Ulan amma konuştum. Hiçbirini yazmayıp sırf şu üstteki paragrafı yazsaydım yetermiş.
Hadi ben kaçtım. Şu siyah olayını da aklıma geldi diye yazdım, konuyla (ne konusu lan?) bir ilgisi yok.
Biri bana "Sıcak bir yerlere yerleşmek istiyorum" derse ses çıkarmam ama sıcak yer örneği olarak Gökçeada verilirse kürekle kovalarım. Arkadaş ben Kasım'da başlayıp Mart'ın sonuna kadar kar yağabilen dağ başlarında Şubat ayında da kaldım, buradaki kadar üşümedim. Hayatımın en çok üşüdüğüm günlerini Gökçeada'da yaşıyorum. Aslında hava o kadar soğuk değil, rüzgar fena.
Neyse, televizyonum bozuk demiştim ya; kendi kendine düzeldi. Bence bana garezi var ama neyse.
Noragami'nin mangasını okuyorum da animeden çok farklı bir havası var. Bu hava farklılığına sebep olanın ne olduğu konusunda kafayı yiyeceğim. Animede en ciddi sahnelerde bile gülebilirken mangada en komik sahnelerde bile diken üstündeyim her an bir yerden bir şey çıkacak diye.
Ne yazacağım lan ben buraya?
Şimdi, gidip A101'den bir tane lahmacun aldım dondurulmuş. Dondurulmuş lahmacun deyip geçme, adada bundan iyisi yok, en azından ben bulamadım. Çözülmesini bekledikten sonra pişirecekmişiz, temel olarak dondurulmuş gıdayla beslenmek zorunda kalan biri olarak dikkatimi çekti; diğer dondurulmuş şeylerde "çözülmesini beklemeden" diyor çünkü ama bunun bekliyoruz.
Okula gitmek istemiyorum ya... Sınavlardan sonra niye tatil vermiyor lan bu okul? Zaten bölüme bütçe de ayırmıyorlar doğru düzgün, içim dışım bulgur ve şeker oldu. Bakamayacaksanız açmayın kardeşim bölümü!
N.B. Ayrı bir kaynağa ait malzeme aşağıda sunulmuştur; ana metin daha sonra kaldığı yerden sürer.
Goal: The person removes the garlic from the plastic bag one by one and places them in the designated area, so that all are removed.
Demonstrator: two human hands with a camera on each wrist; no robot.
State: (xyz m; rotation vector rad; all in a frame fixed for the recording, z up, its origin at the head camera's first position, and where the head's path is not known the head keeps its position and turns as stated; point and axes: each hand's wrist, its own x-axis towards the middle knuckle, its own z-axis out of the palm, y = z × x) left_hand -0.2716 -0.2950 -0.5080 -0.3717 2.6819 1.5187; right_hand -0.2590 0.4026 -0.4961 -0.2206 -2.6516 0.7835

Biz şöyle öncüyüz, bunu ilk biz yaptık vs. demeyi biliyorsunuz ama.
Bir de okula gidiyorum da ne olacak? Sürün, her yerden deneyim istesinler... Belirsizlik kafayı yedirtiyor. Ondan sonra gidip tek başına dağ başında yaşamak isteyince bu saçma sapan durumlar -ki temelde "modern hayat" denen şeyin götürüleridir, evet, getiri değil götürü- değil de ben suçlu ve garip oluyorum!
Yapılacak her şey yapılmış, denenecek her şey denenmiş, bize bir şey kalmamış gibi...
Bak şöyle acayip bir şey buldum -Onedio misyoneri gibi oldum burada Onedio linki vere vere, lan Onedio hakkımı ver-: https://onedio.com/haber/ya-gercekten-oyleyse-99-emin-oldugu-ama-kanitlayamadigi-seyleri-yazarak-hepimizi-gulduren-19-kisi-869161
Mesela 77+33=100 şeysi, ne kadar da uygun olmaya ama işte matematik... Bu arada cam şişe, kutu ve plastik şişedeki aynı markalı aynı içeceğin tadı farklı oluyor, bunu bir türlü her şeyi fiyat ekseninde görenlere (babam) anlatamıyorum. Plastik şişedeki Lipton ice tea'nin tadı iğrenç, kutudaki mis gibi. Hele Teatone'un plastik şişede olanı zehir gibi. "Allah'ın bana takması" tweet'i var mesela. Çoğu zaman "Lan hayat, benimle ne derdin var?" şeklinde hissediyorum. Hayır çünkü herhangi bir insanın başına sakin sakin evde otururken saçma sapan şeyler gelmemesi lazım normalde.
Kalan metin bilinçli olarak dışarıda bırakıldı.